The utility will use all annotations in the GTF file and will aggregate all exons per transcript_id, while it will use the gene_id as unique identifier in the BED file. The reason for this is that if transcripts that belong to the same gene while they are quite distant to each other (or homologues using the same name, which happens), they will be annotated per transcript such that the long distance between the transcripts will not unneccesairily be marked as part of that gene. In case multiple transcripts from the same gene are annotated upon each other, FuMa will treat them as the same gene as long as their identifier is the same, which is the case since the gene_id is being used for this.

This tool should work for all GTF files for which all entries have a proper and uniquely wise correct definition of the gene_id and transcript_id.

-s ADD_SAMPLE

To provide FuMa a fusion gene detection experiment, it should be provided with the "-s" argument which should follow the following syntax:

sample_alias:format:filename

The sample_alias will be used for two things: (1) as column header and alias in the final output and (2) to link the references to the samples. The format is the file format in which the fusion genes are described. Note that some tools have multiple output formats. These are usually the file formats for interim output files.

-l LINK_SAMPLE_TO_ANNOTATION

Each dataset must be annotated with only one gene annotation. This can be achieved using the following argument syntax:

sample_alias:annotation_alias

In case you have a particular same s and a reference ref, you can link s to ref as follows:

-l "s:ref"

In case you have two samples, one on ref1 and one on ref2, you can provide it as follows:

-l "defuse_hg18:hg18" "chimerascan_hg19:hg19"

-l MATCHING_METHOD

FuMa has the option to use three methods to match fusion genes; 'overlap', 'subset' and 'egm' (default is 'overlap'). These method can be selected with the -m or --matching-method, argument as follows:

fuma -m egm [ ... ]

fuma --matching-method subset [ ... ]

-f OUTPUT_FORMAT

FuMa has the built-in option for several output formats. The most straight-forward format is the 'list' output format which contains per (matched) fusion gene, for each matching tool, the genomic locations and identifier(s) or an empty column if the tool didn't pick it up. In the following example we have three fusion genes; one detected by TopHat fusion, one by STAR and one by both. The corresponding output in 'list' format would be something like:

Left Genes Right Genes STAR TopHat Fusion
FOO1 BAR1 UID_A=chr1:12-34
FOO2 BAR2 TID_A=chr4:66-77
DOX1 BOX5 UID_B=chr5:85-95 TID_B=chr5:88-99

Occasionally tools predict multiple fusion events within the same left- and right genes, which FuMa will consider as duplicates. In case we observe a duplicate, we simply provide both identifiers delimited with a comma into one cell, such that duplicate entries can always be traced back in the output:

Left Genes Right Genes FusionMap
FOO1 BAR1 UID_A=chr1:12-34,UID_B=chr1:12-34

When a breakpoint location spans multiple gene annotations, the genes in the column are delimited with a colon:

Left Genes Right Genes OncoFuse
FOO1:FOO2 BAR1 UID_A=chr1:12-34

The Galaxy wrapper has the option to replace the columns to TRUE or FALSE depending on whether a match was found or not.
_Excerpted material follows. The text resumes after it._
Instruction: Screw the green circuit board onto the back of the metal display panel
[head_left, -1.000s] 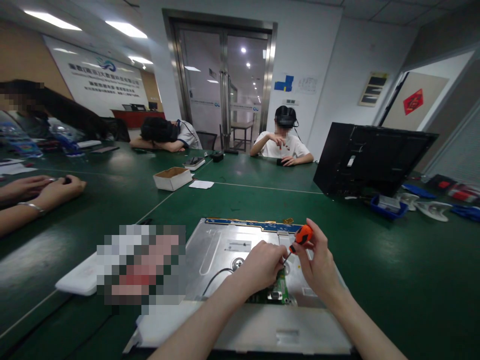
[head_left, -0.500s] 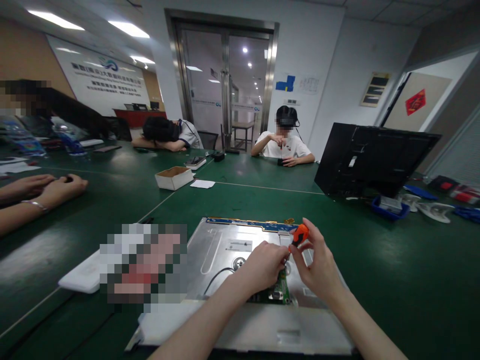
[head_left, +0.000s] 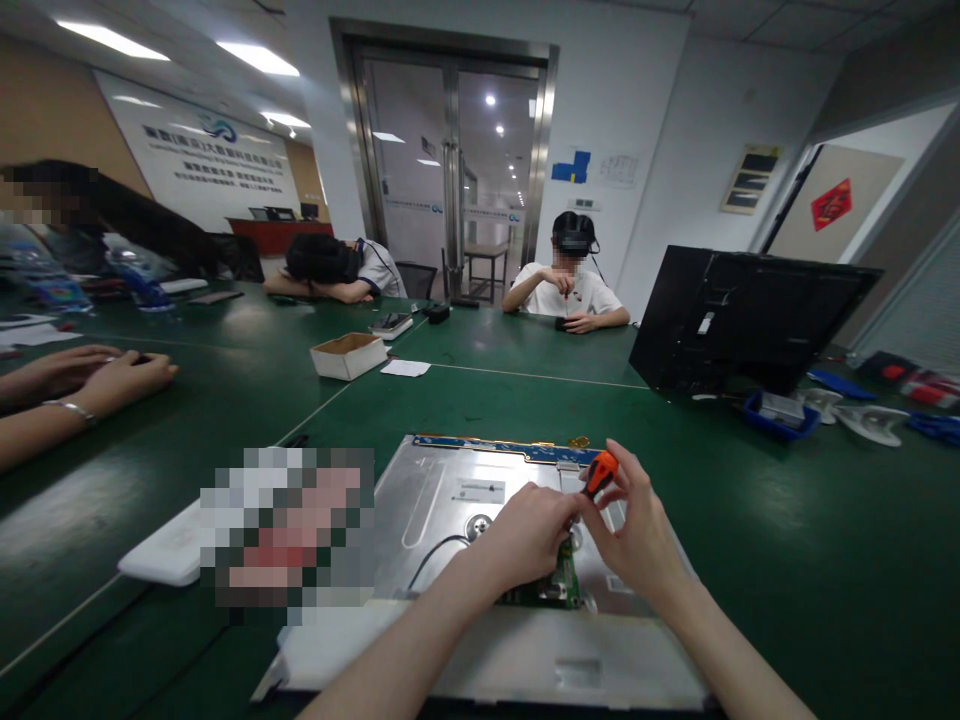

The output format 'extensive' is file format similar to the format Complete Genomics provides (http://www.completegenomics.com/documents/DataFileFormats_Cancer_Pipeline_2.4.pdf from p135) and that only contains those fusion genes that have at least one match. This format is in particular useful if the output of one run needs to be (re-)used for another run.

The output format 'summary' is a set of tables that contains the numbers of detected matches per dataset combination, useful for creating Venn diagrams.

--strand-specific-matching

FuMa has the built-in option to separate fusion genes based on the predicted strand of the acceptor or donor. In the following example we have fusion genes #1 and #2, with exactly the same breakpoints, but the transcripts of the second gene are predicted to have different strands.

#1:
        b1 (+) ->          <- (-) b2
        |                         |
[ --- Gene A --- ]        [ --- Gene B --- ]

#2:
        b1 (+) ->                 b2 (+) ->
        |                         |
[ --- Gene A --- ]        [ --- Gene B --- ]

To let FuMa consider these fusion as distinct fusion genes because of the different strands, the user has to enable strand specific matching by including the --strand-specific-matching argument:

fuma \
    --strand-specific-matching \
    --acceptor-donor-order-specific-matching \
    -a  "hg19:genes_hg19.bed" \
    \
    -s  "chimerascan:chimerascan:FOO_chimerascan/chimeras.bedpe" \
        "defuse:defuse:FOO_defuse/results.tsv" \
    -l  "chimerascan:hg19" \
        "defuse:hg19" \
    -f  "list" \
    -o  "chimerascan_defuse_overlap.txt"

It is recommended to use this option together with the --acceptor-donor-order-specific-matching option.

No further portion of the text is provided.